House and Senate budget writers worked late nights this week and also opened talks with Governor Roy Cooper in an effort to compromise on key differences in the 3 proposed state spending plans pushed forward this session. The major sticking point from the Governor’s perspective, based on social media reports from his staff, continues to be reluctance from lawmakers to include Medicaid expansion in the final state budget. Late this week he suggested that budget negotiations be split into two tracks, with one focusing on Medicaid and other health care issues and the other focusing on all other issues tied to the state budget framework.
House and Senate negotiators today reached an agreement on what changes to teacher licensure should be included in Senate Bill 219, and the full House voted 107-1 to approve the compromise legislation. If the full Senate follows suit in its floor session Monday night 6/24 as hoped, the time-sensitive measure could soon be on its way to Governor Roy Cooper. The new SB 219, sponsored by Sen. Tom McInnis (R-Richmond), would provide much-needed help to districts to recruit and retain needed teachers by allowing proven educators to fill teacher vacancies while pursuing their continuing professional licenses (CPL).
Although state budget negotiations have been the major focus this week, several policy bills affecting public education also garnered General Assembly action, including two bills that have cleared both the House and Senate and are now on their way to the Governor’s desk. The House on Wednesday concurred with Senate changes to the following two bills and then sent them on for Governor Roy Cooper’s consideration: HB 57, Create Term for Public Schools & Codify NCVPS – Defines "public school unit" to refer collectively to multiple types of public schools, including those operated by LEAs, charters, regional schools, innovative schools, the residential schools for the deaf and blind, laboratory schools, and the residential School of the Arts high school, and the residential School of Science and Mathematics. Also codifies the NC Virtual Public School into law, rather than only as an ongoing state budget provision. HB 664, myFutureNC/Postsecondary Attainment Goal – Establishes a state goal to make significant efforts to increase access to learning so that by 2030, 2,000,000 residents between the ages of 25 and 44 will have completed a high-quality credential or postsecondary degree. Also requires annual reporting on this effort, beginning in September 2020.
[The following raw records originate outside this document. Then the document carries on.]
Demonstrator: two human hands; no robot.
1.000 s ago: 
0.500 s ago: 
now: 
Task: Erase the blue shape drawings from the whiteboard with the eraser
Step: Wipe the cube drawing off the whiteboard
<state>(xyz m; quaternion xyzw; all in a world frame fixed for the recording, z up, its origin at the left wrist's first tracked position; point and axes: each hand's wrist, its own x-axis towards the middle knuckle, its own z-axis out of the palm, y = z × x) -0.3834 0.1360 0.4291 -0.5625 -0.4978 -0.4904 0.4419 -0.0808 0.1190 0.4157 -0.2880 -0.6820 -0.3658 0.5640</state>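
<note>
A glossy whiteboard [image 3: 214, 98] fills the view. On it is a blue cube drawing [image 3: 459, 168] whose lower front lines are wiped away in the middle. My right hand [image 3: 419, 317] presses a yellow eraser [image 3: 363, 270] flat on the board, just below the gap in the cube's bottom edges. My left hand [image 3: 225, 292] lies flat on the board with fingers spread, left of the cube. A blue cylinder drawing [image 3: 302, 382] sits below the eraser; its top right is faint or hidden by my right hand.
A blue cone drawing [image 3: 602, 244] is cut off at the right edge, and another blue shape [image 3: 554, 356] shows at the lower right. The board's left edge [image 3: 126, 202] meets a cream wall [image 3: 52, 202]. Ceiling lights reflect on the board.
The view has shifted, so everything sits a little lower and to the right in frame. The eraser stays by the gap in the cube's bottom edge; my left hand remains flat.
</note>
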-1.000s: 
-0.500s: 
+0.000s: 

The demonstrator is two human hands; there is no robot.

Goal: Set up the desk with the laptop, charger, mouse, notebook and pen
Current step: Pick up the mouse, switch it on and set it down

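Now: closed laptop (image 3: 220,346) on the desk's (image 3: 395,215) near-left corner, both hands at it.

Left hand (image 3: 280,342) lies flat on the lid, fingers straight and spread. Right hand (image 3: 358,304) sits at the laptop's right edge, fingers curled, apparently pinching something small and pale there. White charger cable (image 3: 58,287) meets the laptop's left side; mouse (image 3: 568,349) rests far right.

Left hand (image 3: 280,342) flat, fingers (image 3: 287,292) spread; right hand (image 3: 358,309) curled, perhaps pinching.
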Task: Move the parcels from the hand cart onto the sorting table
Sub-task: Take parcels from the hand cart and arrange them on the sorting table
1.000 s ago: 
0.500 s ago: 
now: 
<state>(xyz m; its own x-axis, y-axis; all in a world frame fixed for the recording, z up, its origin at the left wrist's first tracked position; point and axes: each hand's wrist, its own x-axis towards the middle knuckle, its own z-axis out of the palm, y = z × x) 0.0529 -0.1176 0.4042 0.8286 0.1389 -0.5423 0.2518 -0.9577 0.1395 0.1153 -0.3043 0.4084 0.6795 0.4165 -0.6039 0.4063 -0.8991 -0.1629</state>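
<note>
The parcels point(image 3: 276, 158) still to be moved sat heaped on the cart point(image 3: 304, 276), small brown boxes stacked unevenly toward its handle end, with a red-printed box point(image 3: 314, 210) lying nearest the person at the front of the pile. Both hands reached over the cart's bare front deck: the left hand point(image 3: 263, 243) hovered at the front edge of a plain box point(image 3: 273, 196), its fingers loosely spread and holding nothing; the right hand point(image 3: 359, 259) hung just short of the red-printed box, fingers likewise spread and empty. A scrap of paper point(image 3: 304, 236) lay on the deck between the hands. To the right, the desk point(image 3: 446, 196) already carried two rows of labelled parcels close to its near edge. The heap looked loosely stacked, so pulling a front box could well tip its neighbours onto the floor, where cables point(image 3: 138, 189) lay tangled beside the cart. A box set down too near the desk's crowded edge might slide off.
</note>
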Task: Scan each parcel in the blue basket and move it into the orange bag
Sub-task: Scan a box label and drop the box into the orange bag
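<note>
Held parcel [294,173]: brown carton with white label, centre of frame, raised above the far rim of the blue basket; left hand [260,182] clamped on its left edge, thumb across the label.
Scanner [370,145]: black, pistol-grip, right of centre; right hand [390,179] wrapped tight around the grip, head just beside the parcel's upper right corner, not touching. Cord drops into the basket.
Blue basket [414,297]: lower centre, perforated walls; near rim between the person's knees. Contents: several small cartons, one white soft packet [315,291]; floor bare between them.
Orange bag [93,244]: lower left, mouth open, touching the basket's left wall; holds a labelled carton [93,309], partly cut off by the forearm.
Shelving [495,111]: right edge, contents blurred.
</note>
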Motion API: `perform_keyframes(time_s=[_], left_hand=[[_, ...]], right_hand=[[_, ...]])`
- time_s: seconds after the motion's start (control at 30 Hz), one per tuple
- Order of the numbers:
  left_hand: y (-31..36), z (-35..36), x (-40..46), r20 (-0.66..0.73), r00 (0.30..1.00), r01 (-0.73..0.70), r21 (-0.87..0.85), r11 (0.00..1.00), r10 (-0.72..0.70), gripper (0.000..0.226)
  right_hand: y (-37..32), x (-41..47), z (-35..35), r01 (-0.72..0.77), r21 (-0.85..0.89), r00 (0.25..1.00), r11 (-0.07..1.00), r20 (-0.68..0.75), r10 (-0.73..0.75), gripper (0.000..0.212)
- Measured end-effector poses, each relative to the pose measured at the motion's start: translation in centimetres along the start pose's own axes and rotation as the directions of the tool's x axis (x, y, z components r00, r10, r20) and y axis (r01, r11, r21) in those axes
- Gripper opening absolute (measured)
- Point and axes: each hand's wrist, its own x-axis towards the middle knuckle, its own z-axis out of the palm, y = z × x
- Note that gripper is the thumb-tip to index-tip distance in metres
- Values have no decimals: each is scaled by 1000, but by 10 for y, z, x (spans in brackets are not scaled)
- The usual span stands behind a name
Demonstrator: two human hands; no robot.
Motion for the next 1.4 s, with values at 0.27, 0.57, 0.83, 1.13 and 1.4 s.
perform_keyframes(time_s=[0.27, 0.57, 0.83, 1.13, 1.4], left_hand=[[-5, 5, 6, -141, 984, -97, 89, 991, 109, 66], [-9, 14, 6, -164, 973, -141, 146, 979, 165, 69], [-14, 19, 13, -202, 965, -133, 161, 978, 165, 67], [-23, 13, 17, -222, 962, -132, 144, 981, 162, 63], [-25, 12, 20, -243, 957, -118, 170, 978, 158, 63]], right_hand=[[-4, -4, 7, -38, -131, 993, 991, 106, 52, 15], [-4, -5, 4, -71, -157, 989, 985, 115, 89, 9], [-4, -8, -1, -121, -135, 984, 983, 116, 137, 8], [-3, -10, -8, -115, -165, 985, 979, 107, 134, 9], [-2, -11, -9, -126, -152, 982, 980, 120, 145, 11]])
A House measure addressing one of the Top 5 Legislative Priorities for the NC Association of School Administrators (NCASA) has remained stalled in the Senate Rules Committee since March 28 until the NCASA advocacy team this week helped convince Senate lawmakers to schedule the bill for a hearing next Wednesday, 6/26, in the Senate Education/Higher Education Committee. House Bill 362, sponsored by Rep. Craig Horn (R-Union), would permanently extend the 15-point scale used for calculating school performance grades. This legislation is among NCASA’s top priorities for 2019 because of the significant consequences it holds for public schools operated by LEAs and charters statewide, as outlined in our issue brief shared with lawmakers earlier this legislative session.